California scrambles to find electricity to compensate for plant closures



California is battling for large amounts of electricity over the next few years to compensate for the impending shutdown of fossil-fueled power plants and a nuclear facility that supplies nearly 10% of the state’s electricity.

The California Public Utilities Commission has ordered utilities to purchase an unprecedented amount of renewable energy and battery storage as the state phase out four natural gas-fired power plants and withdraws Diablo Canyon, the last nuclear power plant in the ‘State, from 2024.

As companies move quickly to power contracts, the California Energy Commission and the state’s grid operator recently expressed concern that the purchases may not be enough to prevent power shortages over the course of time. summers to come.

The order requires companies such as

PG&E Corp.

PCG 3.99%


Edison International‘s

EIX 1.33%

Southern California Edison will commission more than 14,000 megawatts of power generation and storage capacity in the coming years, an amount equal to about one-third of the state’s forecast for peak summer demand.
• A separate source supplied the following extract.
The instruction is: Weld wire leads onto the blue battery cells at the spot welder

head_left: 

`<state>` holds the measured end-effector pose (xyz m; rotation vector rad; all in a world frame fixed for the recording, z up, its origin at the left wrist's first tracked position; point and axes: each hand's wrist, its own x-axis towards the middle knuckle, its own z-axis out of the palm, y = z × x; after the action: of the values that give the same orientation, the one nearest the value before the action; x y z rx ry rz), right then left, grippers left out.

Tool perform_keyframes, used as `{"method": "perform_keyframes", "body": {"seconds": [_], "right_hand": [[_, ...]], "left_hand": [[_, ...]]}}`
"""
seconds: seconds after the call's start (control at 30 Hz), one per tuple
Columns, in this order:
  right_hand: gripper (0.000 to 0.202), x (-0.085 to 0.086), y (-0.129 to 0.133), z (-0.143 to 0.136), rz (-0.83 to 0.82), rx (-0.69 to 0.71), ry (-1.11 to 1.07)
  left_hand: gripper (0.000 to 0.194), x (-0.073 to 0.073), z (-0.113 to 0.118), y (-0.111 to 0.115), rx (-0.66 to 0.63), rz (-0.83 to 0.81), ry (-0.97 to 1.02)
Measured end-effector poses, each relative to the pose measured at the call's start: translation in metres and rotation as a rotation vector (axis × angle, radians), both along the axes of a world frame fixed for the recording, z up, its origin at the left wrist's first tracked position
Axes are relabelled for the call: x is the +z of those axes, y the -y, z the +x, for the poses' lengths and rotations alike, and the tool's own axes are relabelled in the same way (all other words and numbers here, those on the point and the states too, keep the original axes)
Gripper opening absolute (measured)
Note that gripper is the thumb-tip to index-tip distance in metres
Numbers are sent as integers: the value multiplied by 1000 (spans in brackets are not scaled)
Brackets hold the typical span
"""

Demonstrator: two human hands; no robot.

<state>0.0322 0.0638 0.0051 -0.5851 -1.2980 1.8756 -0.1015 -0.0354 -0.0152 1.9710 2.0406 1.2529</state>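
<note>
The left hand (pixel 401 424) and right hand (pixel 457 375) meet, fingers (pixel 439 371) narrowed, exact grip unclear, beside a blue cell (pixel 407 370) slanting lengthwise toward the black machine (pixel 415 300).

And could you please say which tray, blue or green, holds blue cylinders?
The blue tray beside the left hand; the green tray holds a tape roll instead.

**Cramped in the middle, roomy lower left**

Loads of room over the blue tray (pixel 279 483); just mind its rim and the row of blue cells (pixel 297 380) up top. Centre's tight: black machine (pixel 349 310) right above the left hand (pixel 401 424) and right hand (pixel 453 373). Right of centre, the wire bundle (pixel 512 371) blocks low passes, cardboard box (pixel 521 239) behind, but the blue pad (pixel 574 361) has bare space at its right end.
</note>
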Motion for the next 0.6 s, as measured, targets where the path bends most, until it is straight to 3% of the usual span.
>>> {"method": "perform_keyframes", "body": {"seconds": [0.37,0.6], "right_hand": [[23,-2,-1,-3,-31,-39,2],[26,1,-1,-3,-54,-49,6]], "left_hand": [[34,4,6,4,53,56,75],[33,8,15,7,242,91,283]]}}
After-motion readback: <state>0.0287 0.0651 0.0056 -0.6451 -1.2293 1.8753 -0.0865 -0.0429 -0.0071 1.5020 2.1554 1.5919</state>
California has already struggled to keep the lights on this year. Forest fires disrupted the transmission of electricity and a severe drought crippled hydroelectric production across the West. People involved in the development of new energy sources say they foresee significant challenges in moving fast enough to ensure an adequate supply.

A battery storage facility replaced a gas-fired power plant at Moss Landing, north of Monterey, California.


Christie Hemm Klok for The Wall Street Journal

The state’s dilemma underscores the difficulties of a rapid transition to cleaner energy resources, as the United States and many countries are now pledging to do in response to concerns about climate change. A California law passed in 2018 requires the state to decarbonize its electricity grid by 2045.

Edward Randolph, executive director of the California Utilities Commission for Energy and Climate Policy, said the organization has been preparing for retirement from Diablo Canyon since approving PG&E’s plan to decommission the nuclear power plant in 2018. But the commission has since had to revise its planning as a result of a change in the amount of energy available across the West, he said.

The drought limited production from some of the region’s most significant production facilities, including the Hoover Dam. On top of that, other states have moved to shut down coal-fired power plants in recent years, reducing the amount of electricity California can import when high temperatures increase demand for electricity.

“What has radically changed… is that we have had much bigger and bigger heat waves than ever before,” said Mr. Randolph. “These are not incorporated into our planning standards. “

The Diablo Canyon plant has long been contested by anti-nuclear activists, and PG&E would have had to make expensive seismic security upgrades to renew its federal license with the Nuclear Regulatory Commission. Instead, the company negotiated a deal in 2016 with environmental groups and unions to close it and replace its production with renewable energies.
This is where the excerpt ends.